DATA TO PROCESS:
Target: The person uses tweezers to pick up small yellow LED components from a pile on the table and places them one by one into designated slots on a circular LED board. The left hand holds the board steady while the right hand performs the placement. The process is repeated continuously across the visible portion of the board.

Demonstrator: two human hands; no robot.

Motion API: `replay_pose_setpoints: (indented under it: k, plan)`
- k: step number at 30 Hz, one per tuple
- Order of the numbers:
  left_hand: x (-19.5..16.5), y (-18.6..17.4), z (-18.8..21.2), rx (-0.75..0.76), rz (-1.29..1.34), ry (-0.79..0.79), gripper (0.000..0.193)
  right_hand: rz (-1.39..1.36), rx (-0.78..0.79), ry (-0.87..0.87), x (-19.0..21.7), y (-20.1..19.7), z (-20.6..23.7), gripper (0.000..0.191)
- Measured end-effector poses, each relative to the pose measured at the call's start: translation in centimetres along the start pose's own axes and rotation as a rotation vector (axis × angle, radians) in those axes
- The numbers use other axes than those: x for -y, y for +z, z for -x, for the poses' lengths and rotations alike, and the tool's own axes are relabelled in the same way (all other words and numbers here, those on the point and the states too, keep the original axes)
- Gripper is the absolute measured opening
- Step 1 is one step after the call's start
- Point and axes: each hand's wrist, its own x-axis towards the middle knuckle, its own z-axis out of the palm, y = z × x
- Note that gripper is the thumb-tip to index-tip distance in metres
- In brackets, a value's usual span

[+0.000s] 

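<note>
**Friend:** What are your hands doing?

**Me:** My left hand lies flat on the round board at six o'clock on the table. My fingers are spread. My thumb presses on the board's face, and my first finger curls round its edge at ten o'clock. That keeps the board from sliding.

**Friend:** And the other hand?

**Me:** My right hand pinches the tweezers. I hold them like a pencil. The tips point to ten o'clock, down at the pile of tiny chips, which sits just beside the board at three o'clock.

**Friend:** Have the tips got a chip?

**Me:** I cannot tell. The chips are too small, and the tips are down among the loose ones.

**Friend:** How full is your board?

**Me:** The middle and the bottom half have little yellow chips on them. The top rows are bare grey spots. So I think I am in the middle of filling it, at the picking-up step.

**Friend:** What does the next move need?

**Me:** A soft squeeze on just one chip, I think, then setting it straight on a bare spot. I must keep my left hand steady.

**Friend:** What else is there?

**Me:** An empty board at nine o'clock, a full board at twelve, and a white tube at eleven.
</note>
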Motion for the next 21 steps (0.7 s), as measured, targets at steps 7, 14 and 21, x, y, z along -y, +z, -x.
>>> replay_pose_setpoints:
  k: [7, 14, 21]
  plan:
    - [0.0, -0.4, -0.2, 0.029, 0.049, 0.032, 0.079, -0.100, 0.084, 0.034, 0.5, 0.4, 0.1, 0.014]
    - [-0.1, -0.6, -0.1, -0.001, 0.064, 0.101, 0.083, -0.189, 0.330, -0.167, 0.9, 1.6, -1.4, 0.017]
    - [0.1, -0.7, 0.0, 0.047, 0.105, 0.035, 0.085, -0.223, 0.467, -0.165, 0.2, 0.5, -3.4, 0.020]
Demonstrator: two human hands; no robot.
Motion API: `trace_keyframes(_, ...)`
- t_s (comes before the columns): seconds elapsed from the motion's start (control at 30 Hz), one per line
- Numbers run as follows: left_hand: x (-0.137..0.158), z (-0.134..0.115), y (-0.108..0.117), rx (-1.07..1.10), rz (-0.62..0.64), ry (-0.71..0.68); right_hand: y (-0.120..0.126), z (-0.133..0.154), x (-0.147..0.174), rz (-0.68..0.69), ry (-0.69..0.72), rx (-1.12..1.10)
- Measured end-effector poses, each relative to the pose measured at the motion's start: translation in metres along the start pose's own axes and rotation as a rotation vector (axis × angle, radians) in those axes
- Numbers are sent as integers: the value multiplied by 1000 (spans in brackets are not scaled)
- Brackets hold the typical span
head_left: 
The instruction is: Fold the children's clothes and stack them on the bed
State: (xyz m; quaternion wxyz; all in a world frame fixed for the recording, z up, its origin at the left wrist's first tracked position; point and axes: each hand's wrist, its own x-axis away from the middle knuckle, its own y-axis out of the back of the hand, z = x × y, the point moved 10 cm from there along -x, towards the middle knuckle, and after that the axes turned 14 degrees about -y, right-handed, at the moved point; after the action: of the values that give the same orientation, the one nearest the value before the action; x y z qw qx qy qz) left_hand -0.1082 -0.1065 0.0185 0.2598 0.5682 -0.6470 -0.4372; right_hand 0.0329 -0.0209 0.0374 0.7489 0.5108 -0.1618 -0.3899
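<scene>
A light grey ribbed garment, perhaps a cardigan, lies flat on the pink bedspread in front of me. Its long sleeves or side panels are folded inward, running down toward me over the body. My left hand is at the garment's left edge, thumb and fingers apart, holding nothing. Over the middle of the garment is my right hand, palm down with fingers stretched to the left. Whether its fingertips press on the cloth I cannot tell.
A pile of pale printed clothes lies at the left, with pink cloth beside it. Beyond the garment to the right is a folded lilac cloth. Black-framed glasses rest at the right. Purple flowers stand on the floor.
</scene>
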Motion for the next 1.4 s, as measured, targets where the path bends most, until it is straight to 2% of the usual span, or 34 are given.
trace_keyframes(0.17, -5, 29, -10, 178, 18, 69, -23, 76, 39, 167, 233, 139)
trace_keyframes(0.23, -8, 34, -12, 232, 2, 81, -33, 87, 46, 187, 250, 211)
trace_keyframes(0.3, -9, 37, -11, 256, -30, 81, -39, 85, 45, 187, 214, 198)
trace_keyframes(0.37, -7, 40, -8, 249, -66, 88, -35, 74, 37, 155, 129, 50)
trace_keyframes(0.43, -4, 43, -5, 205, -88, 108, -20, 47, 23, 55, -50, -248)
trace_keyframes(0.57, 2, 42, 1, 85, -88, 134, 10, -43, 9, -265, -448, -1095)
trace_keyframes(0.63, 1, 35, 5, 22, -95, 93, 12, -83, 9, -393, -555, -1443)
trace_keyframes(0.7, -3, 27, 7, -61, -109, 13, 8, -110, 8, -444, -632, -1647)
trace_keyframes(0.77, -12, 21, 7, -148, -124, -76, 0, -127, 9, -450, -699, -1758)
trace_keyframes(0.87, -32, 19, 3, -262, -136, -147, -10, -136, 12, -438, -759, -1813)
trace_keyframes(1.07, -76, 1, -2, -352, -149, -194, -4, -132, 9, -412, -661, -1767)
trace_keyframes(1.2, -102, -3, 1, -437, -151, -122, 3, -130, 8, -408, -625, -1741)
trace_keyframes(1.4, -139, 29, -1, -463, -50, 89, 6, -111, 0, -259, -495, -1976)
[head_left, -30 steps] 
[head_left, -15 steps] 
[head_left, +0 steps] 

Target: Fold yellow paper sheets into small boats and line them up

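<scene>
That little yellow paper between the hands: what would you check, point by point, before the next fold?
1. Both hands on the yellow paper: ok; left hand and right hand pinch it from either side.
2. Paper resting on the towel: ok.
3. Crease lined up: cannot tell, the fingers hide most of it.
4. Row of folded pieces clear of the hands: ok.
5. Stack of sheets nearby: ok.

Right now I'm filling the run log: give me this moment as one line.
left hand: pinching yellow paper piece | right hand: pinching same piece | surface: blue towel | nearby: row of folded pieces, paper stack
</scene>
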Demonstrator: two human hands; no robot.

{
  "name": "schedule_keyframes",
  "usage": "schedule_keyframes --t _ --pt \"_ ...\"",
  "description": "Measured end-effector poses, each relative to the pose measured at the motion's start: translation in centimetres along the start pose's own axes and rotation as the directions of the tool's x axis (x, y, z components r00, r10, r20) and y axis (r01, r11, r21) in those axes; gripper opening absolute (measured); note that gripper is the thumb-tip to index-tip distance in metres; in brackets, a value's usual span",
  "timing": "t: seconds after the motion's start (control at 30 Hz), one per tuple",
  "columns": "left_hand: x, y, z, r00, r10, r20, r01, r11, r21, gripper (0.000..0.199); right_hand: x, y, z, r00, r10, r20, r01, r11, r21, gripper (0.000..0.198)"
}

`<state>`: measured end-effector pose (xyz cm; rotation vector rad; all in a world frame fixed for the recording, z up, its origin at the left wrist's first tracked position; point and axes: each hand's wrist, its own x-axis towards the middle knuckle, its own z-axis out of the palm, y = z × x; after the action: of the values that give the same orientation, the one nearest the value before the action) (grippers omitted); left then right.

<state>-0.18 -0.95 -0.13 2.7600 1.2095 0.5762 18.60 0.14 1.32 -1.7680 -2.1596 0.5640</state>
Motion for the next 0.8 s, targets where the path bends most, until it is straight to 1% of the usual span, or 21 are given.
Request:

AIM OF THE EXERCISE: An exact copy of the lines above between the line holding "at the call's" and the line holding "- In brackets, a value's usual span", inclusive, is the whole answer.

WRITTEN RESPONSE:
- Measured end-effector poses, each relative to the pose measured at the call's start: translation in centimetres along the start pose's own axes and rotation as a rotation vector (axis × angle, radians) in those axes
- The numbers use other axes than those: x for -y, y for +z, z for -x, for the poses' lengths and rotations alike, and the tool's own axes are relabelled in the same way (all other words and numbers here, those on the point and the states too, keep the original axes)
- Gripper is the absolute measured opening
- Step 1 is one step after the call's start
- Point and axes: each hand's wrist, its own x-axis towards the middle knuckle, its own z-axis out of the palm, y = z × x
- Note that gripper is the thumb-tip to index-tip distance in metres
- In brackets, a value's usual span

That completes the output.